On December 7, 2020, I decided to commit to 100 days of self-care. I’m happy to report that I woke up today, Day 100, feeling lighter, more stable and moving better.
I’m lighter because I started Weight Watchers in February and have lost 10 pounds. I like WW because there are no good or bad foods. It’s just math. Want dessert every day? Then figure out how to make the tastiest, lowest point treat, and earn more points for your day by exercising. Injured and can’t exercise? Then eat more 0 point foods. I like using the app and I love that I can scan a barcode while shopping to make better choices. It also helps that my husband eats whatever I cook and my daughter figures out her own dinners each night.
I’m more stable as in physically counterbalanced. My chiropractor couldn’t knock me over this week. She had me twist, turn, lean forward, and arch back while attempting to throw me off balance, but I stood my ground. For the first time in two and half years of treatment, I was using certain stabilization muscles. “In any movement, stabilizer muscles act to stabilize one joint, so the desired movement can be performed in another joint. These muscles usually aren’t directly involved in a movement, but work to keep you steady so that your primary muscles can do their job”. (www.verywellfit.com)
This muscle awakening is absolutely due to what I learned online from Dr. Tara Tobias, The NewGait training system for mobility and Jay Berger, PT extraordinaire from VirtualKare. Which is the third biggest change to occur during these 100 days. I’m walking better while aided.
Dr. Tobias’ exercises improved my ability to stand and strengthened a bunch of muscles, which resulted in better walking mechanics. But I still wasn’t seeing a huge change in functional mobility. Which is why randomly hearing about The NewGait system from a friend after inadvertently finding the Orlando NeuroTherapy’s YouTube channel is also a big part of these past 100 Days. Strengthening muscles is fantastic. But dragging these strengthened muscles around, didn’t make walking easier. Figuring out how to use straps and bungee cords to assist these strengthened muscles when walking has been the big game changer for me.
To be clear, believing that I finally found an affordable, mobility training device that allows me to exercise the muscles I need to walk better and also has the potential to help with unaided future movement didn’t happen until yesterday, day 99! For 98 days I knew I was making progress, but I didn’t truly believe this progress was going to morph into better, functional movement.
Then yesterday, after my third physical therapy appointment with Jay Berger to tweak the NewGait system, I finally walked out of there with an easy to use, easy to put on, training device that addressed all of my specific gait issues.
Once I got home I wore it twice, meaning I put it on by myself and got the same results I got when helped by a medical professional. Twice I was able to walk with a more normal gait pattern and feel muscles firing. On two separate occasions I took it off and felt a difference in my non-aided gait and noticed carryover gains for a few minutes. I had the twofold experience of feeling my brain and body trying to figure out how to integrate new proprioceptive and neuroplastic information.
Tripping due to having MS sucks. Yet tripping over exactly what I require when I need it seems to happen often. (Insert Alanis Morissettee’s song Ironic, here).
You’ll know what you need to know
when you need to know it. ~ Joseph Aldo
The above quote has stuck for twenty years because it got me hip to the idea that you find information when you need information. If you haven’t figured something out it’s not because you’re an idiot, it’s because you’re not supposed to know just yet.
This is an encouraging yet frustrating concept. You mean I didn’t need to know how to best stabilize my body and walk correctly back in 2013? Seriously? Are you shitting me?

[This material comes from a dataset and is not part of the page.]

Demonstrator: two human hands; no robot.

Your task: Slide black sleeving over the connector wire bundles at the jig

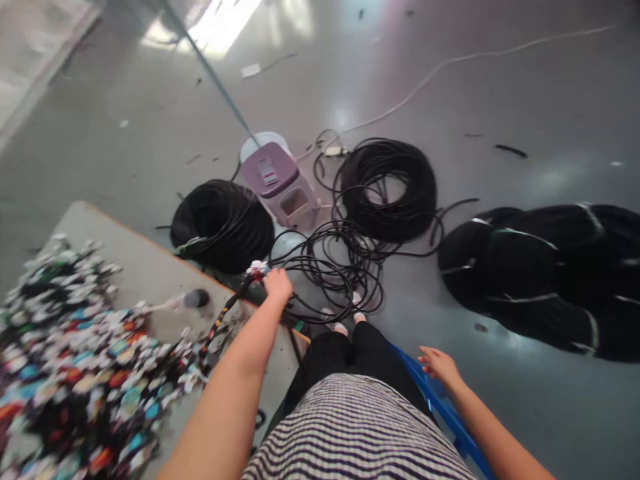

Of course, I did. But none of the therapeutic devices, techniques, or treatments that I actually benefit from in 2021 existed in 2013, so knowing them wasn’t an option. Although these kinesiological concepts were understood back then, no one seemed to know how to easily and affordably apply them to bodies with limited mobility. Being pissed about that fact doesn’t change the facts.
So maybe patience and trust is the true takeaway of these last 100 days? The importance of continuing to look for solutions even when you don’t find the answer you’re looking for. I’m not sure if this trait of mine is due to tenacity or boredom, but since I’ve got nothing else going on I might as well keep plugging along and writing about what I find.
Maybe I can be the accidental information someone else trips over today?